EPA scientists use sophisticated test chambers to simulate atmospheric conditions and understand chemical interactions

States and regions monitor nitrogen oxides, sulfur oxides, ozone, particulate matter, and other hazardous air toxics, to ensure that their concentrations do not exceed National Ambient Air Quality Standards. Additionally, states and regions need to be able to understand how emissions from various sources, such as vegetation, motor vehicles, industry, and wildfires, combine with nitrogen oxides in urban air to form secondary organic aerosol.

In order to determine the effects that emissions in ambient air have on humans and ecosystems, critical data on atmospheric gas phase and particulate phase chemistry are necessary. Furthermore, generation of these data is needed for air quality model development and improvements, as well as for global climate models.

EPA scientists are using experimental laboratory studies to gather and assess these data. The scientists are using sophisticated test chambers to simulate atmospheric conditions under highly controlled conditions. This allows the scientists to observe the interactions of various chemicals and determine their transformation rates, products and fates.

Experimental results are evaluated by comparing laboratory predictions with air quality models and field measurements with respect to the formation of ozone, particulate matter, and a wide range of air toxic compounds.

Laboratory experiments include examinations of precursor-specific secondary organic aerosol mechanisms, and the interplay between several common air pollutants regulated by the Clean Air Act. In addition, research has been conducted to study the impact of nano-scale fuel borne catalysts and biofuel emissions on photochemical transformations (i.e., the interaction of chemicals with nitrogen oxides and light).

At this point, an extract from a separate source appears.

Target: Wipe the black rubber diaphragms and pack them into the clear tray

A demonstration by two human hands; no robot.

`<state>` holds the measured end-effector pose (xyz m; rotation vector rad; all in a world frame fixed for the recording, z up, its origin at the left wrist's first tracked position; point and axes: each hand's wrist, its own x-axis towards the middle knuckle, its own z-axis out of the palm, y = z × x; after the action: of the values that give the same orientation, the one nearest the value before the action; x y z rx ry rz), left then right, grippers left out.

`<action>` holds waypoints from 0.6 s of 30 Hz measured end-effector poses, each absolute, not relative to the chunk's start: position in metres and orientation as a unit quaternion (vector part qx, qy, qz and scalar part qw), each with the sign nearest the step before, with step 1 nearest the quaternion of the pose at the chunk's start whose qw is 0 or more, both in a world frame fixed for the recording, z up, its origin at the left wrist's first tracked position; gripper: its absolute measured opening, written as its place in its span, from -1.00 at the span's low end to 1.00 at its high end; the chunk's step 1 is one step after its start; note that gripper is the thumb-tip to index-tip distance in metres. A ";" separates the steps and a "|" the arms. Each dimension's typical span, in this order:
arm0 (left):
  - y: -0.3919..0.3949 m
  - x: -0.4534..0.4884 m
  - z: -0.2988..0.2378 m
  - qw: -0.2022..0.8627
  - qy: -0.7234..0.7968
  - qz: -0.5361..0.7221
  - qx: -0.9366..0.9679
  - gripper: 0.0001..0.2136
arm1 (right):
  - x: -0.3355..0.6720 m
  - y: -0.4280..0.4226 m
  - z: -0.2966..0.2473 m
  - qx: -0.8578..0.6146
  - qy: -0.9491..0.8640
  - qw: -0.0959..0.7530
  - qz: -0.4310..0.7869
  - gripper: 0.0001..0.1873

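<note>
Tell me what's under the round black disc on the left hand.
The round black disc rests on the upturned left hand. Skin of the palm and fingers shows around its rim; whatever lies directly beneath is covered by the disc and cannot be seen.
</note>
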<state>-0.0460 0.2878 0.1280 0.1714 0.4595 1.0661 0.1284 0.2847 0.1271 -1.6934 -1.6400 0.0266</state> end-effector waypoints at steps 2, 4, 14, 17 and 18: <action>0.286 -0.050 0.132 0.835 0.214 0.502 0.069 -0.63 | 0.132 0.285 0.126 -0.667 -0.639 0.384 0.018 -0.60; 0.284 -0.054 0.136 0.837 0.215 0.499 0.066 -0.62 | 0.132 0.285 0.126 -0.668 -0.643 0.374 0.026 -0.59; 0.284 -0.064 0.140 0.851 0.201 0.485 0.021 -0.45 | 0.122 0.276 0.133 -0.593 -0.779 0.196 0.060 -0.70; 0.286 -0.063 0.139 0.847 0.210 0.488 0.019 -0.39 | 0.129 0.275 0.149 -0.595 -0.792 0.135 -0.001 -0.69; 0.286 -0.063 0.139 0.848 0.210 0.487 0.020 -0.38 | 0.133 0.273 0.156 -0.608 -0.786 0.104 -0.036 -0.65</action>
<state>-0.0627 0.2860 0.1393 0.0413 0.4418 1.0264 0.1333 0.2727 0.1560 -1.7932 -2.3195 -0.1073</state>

Researchers are also working on the construction and development of a new, mobile photochemical reaction chamber to be used to study the toxicity of combustion emission sources and to improve our understanding of how atmospheric reactions and transformations influence the toxicity of mixtures of air pollutants. These tests will incorporate photochemical transformation of the exhausts, thereby making the testing significantly more relevant to regulatory applications.

Results and Impact
Over the past several years, results from these experimental laboratory studies have been, and continue to be incorporated into EPA’s Community Multi-scale Air Quality model (CMAQ) which is used by states to assess implementation actions needed to attain National Ambient Air Quality Standards that are protective of human and ecosystem health. Data from these experimental laboratory studies are also incorporated into international air quality and global climate change models and used to improve, refine and evaluate the accuracy of air quality models.

Furthermore, these types of experiments can be focused on potential future atmospheric conditions, thereby making it possible for EPA to take a proactive approach in addressing major atmospheric chemistry issues of the future. Examples of this include the impact of global climate change on regional air quality and the impact of switching to biofuels on the composition and concentration of air pollutants in the atmosphere.